= Greco-Turkish Mixed Arbitral Tribunal =

International judicial body established 1926

The Greco-Turkish Mixed Arbitral Tribunal was an international judicial body established under the Greco-Turkish Agreement of December 1, 1926, to resolve legal disputes arising from the compulsory population exchange between Greece and Turkey. It operated under the supervision of the League of Nations and played a crucial role in addressing conflicts related to property restitution, compensation claims, and jurisdictional disagreements stemming from the exchange.

== Background ==
The Treaty of Lausanne (1923) mandated the relocation of over 1.5 million people—Greek Orthodox Christians from Turkey to Greece and Muslims from Greece to Turkey—to create ethnically homogeneous states. This exchange, while aimed at reducing ethnic tensions, caused numerous disputes over properties, assets, and the interpretation of legal provisions

To address these issues, the Greco-Turkish Agreement of 1926 established the Greco-Turkish Mixed Arbitral Tribunal, which functioned alongside the Mixed Commission for the Exchange of Greek and Turkish Populations. While the commission managed logistical and administrative matters, the tribunal was responsible for adjudicating disputes related to the agreement.

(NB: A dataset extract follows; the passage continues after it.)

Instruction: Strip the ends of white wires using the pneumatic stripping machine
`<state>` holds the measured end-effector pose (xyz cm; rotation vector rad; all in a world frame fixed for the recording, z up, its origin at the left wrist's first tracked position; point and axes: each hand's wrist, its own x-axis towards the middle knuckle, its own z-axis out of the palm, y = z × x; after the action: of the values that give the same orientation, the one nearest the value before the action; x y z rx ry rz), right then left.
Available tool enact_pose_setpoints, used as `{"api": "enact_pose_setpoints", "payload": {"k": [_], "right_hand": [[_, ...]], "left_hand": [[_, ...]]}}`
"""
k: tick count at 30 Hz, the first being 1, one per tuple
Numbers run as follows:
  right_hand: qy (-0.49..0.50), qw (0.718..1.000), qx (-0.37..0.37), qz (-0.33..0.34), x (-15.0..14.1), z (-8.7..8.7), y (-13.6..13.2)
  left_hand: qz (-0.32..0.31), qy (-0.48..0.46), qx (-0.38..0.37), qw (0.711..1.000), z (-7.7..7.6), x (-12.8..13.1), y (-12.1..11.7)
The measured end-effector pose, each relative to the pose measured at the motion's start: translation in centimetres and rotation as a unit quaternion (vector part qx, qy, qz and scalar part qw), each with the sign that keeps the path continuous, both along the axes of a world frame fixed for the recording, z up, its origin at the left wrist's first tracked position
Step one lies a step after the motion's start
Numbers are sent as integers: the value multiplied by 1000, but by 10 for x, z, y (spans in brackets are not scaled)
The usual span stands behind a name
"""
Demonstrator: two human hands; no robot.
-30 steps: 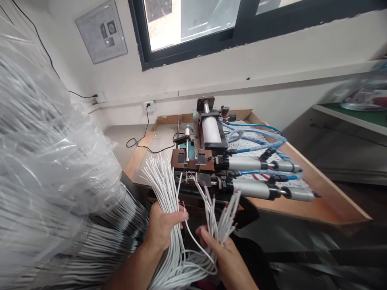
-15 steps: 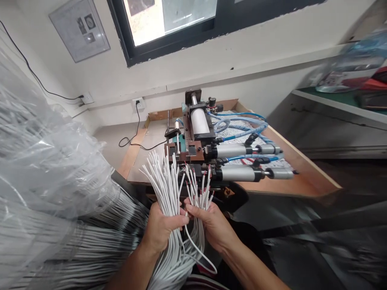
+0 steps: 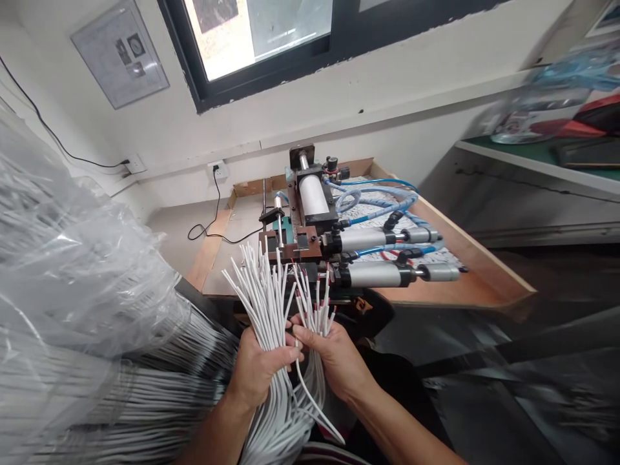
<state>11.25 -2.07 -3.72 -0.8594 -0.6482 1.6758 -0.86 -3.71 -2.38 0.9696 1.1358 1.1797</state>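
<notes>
My left hand (image 3: 259, 368) is closed around a thick bundle of white cables (image 3: 261, 303), whose ends fan upward. Close beside it, my right hand (image 3: 339, 358) grips a smaller bundle of white cables (image 3: 317, 313), several with red tips at their ends. The fingertips of both hands nearly meet between the bundles, where one loose cable (image 3: 312, 397) loops down in front. Below the hands the cables run together toward my lap. Just beyond the cable ends stands a pneumatic machine (image 3: 310, 239) with silver cylinders and blue air hoses.
The machine sits on a bench with a wooden rim (image 3: 484, 258); white scraps (image 3: 368, 206) lie behind the cylinders. At left, clear plastic sheeting (image 3: 87, 258) covers stacked cable bundles (image 3: 159, 394). A green shelf (image 3: 537, 152) at right carries a plastic bottle (image 3: 527, 116). A black cord (image 3: 217, 206) runs to a wall socket.
The view has shifted slightly, so the bench and machine appear a little further left. Both hands keep their grip on the bundles; the fingertips between them have moved slightly.
</notes>
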Motion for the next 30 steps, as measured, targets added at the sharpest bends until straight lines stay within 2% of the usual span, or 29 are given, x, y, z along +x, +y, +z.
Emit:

== Structure and jurisdiction ==
The tribunal was composed of three members:

- One appointed by Greece
- One appointed by Turkey
- A neutral chairperson appointed by the Permanent Court of International Justice (PCIJ) or the League of Nations to ensure impartiality

Jurisdiction

The tribunal's jurisdiction included:
- Property disputes: Determining ownership and compensation for properties abandoned by relocated individuals.
- Financial claims: Resolving issues related to debts, unpaid rents, and contracts disrupted by the population exchange.
- Jurisdictional Challenges: Interpreting the powers of the Mixed Commission and ensuring the proper implementation of the 1926 agreement's provisions.
- Arbitration procedures: Addressing disputes referred to arbitration under Article IV of the Final Protocol annexed to the 1926 Agreement.

== Key cases and decision ==
===Interpretation of the Greco-Turkish Agreement (1928)===

In 1928, the League of Nations requested an advisory opinion from the Permanent Court of International Justice (PCIJ) regarding the tribunal's authority under Article IV of the Final Protocol. The PCIJ clarified that the Mixed Commission held the exclusive right to initiate arbitration and decide whether the conditions for arbitration were met.

This ruling was significant in defining the tribunal's scope of authority and streamlining arbitration processes. It also reinforced the independence of international bodies in resolving intergovernmental disputes.

===Property restitution disputes===
The tribunal dealt with numerous claims related to the valuation and compensation of properties left behind by displaced populations. These cases often involved complex questions of ownership, inheritance, and the valuation of abandoned assets.